Implementation:Online ml River Stream Iter Sql
| Knowledge Sources | |
|---|---|
| Domains | Online_Learning, Data_Streaming, SQL, Databases |
| Last Updated | 2026-02-08 16:00 GMT |
Overview
Streams results from SQL queries for online machine learning using SQLAlchemy connections.
Description
The iter_sql function executes SQL queries and yields results row-by-row for online learning. It works with any SQLAlchemy-compatible database connection and supports both raw SQL strings and SQLAlchemy query objects.

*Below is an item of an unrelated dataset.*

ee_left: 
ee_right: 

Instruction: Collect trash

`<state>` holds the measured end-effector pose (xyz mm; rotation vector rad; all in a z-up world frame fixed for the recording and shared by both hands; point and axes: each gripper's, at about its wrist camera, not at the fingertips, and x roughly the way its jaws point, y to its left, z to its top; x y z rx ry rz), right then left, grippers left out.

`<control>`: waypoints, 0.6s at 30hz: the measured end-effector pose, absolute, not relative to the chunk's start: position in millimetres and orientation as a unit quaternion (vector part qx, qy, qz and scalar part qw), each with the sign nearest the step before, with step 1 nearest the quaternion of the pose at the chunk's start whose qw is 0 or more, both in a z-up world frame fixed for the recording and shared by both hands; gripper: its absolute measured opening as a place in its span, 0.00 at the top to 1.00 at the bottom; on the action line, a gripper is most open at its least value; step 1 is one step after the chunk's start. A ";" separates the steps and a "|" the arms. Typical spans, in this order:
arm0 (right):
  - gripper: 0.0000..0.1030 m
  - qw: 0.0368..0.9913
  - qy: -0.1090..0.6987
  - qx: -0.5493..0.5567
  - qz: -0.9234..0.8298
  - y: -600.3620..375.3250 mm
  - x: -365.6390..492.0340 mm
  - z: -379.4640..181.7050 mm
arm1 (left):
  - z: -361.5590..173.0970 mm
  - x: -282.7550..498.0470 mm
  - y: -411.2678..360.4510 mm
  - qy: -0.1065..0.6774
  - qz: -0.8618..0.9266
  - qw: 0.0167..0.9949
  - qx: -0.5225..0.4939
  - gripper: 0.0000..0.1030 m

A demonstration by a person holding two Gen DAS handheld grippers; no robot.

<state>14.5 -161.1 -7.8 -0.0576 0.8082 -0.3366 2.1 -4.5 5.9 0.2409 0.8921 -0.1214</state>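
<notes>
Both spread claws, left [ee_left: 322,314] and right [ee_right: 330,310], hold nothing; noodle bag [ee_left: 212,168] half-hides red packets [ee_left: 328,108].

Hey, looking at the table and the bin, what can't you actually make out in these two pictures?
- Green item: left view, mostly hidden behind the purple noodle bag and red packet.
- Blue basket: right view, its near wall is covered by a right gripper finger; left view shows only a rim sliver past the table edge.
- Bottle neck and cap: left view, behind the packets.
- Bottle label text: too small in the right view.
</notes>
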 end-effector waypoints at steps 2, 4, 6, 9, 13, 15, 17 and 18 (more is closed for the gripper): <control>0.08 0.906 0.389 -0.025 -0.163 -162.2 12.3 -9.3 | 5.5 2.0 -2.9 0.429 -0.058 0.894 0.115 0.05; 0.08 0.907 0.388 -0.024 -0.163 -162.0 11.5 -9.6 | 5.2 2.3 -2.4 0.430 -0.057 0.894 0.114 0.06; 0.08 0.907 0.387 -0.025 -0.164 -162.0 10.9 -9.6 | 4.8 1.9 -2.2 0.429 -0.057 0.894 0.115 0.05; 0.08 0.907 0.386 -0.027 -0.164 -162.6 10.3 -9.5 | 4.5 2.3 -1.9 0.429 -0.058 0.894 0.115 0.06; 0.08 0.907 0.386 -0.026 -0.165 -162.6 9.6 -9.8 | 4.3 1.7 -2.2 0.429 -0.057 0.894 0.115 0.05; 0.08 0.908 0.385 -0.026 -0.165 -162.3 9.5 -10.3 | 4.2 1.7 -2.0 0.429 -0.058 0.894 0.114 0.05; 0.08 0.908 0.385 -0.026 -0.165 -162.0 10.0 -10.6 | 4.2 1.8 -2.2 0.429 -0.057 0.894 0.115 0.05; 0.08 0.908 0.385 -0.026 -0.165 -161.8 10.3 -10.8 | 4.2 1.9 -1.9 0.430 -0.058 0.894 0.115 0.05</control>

By default, SQLAlchemy prefetches results, but this can be configured for true streaming with the stream_results parameter.
Usage
Use this when your data is stored in a relational database and you want to train models online without loading all data into memory. Particularly useful for large datasets that don't fit in memory or when you want to continuously learn from database updates.
Code Reference
Source Location
- Repository: Online_ml_River
- File: river/stream/iter_sql.py
Signature
def iter_sql(
query: str | sqlalchemy.TextClause | sqlalchemy.Select,
conn: sqlalchemy.Connection,
target_name: str | None = None,
) -> base.typing.Stream:
...
Import
from river import stream
I/O Contract
| Parameter | Type | Description |
|---|---|---|
| query | str, TextClause, or Select | SQL query to execute |
| conn | sqlalchemy.Connection | SQLAlchemy connection object |
| target_name | str or None | Column name to use as target (y will be None if not specified) |
Returns:
| Type | Description |
|---|---|
| Iterator[(dict, Any)] | Stream of (row dict, target value) tuples |
Usage Examples
import datetime as dt
import sqlalchemy
from river import stream
# Create an in-memory SQLite database
engine = sqlalchemy.create_engine('sqlite://')
# Define table schema
metadata = sqlalchemy.MetaData()
t_sales = sqlalchemy.Table('sales', metadata,
sqlalchemy.Column('shop', sqlalchemy.String, primary_key=True),
sqlalchemy.Column('date', sqlalchemy.Date, primary_key=True),
sqlalchemy.Column('amount', sqlalchemy.Integer)
)
metadata.create_all(engine)
# Insert sample data
sales = [
{'shop': 'Hema', 'date': dt.date(2016, 8, 2), 'amount': 20},
{'shop': 'Ikea', 'date': dt.date(2016, 8, 2), 'amount': 18},
{'shop': 'Hema', 'date': dt.date(2016, 8, 3), 'amount': 22},
{'shop': 'Ikea', 'date': dt.date(2016, 8, 3), 'amount': 14},
]
with engine.connect() as conn:
conn.execute(t_sales.insert(), sales)
conn.commit()
# Stream data using SQLAlchemy query
with engine.connect() as conn:
query = sqlalchemy.sql.select(t_sales)
dataset = stream.iter_sql(query, conn, target_name='amount')
for x, y in dataset:
print(f"Features: {x}, Target: {y}")
# Using raw SQL
with engine.connect() as conn:
query = "SELECT * FROM sales WHERE shop = 'Hema'"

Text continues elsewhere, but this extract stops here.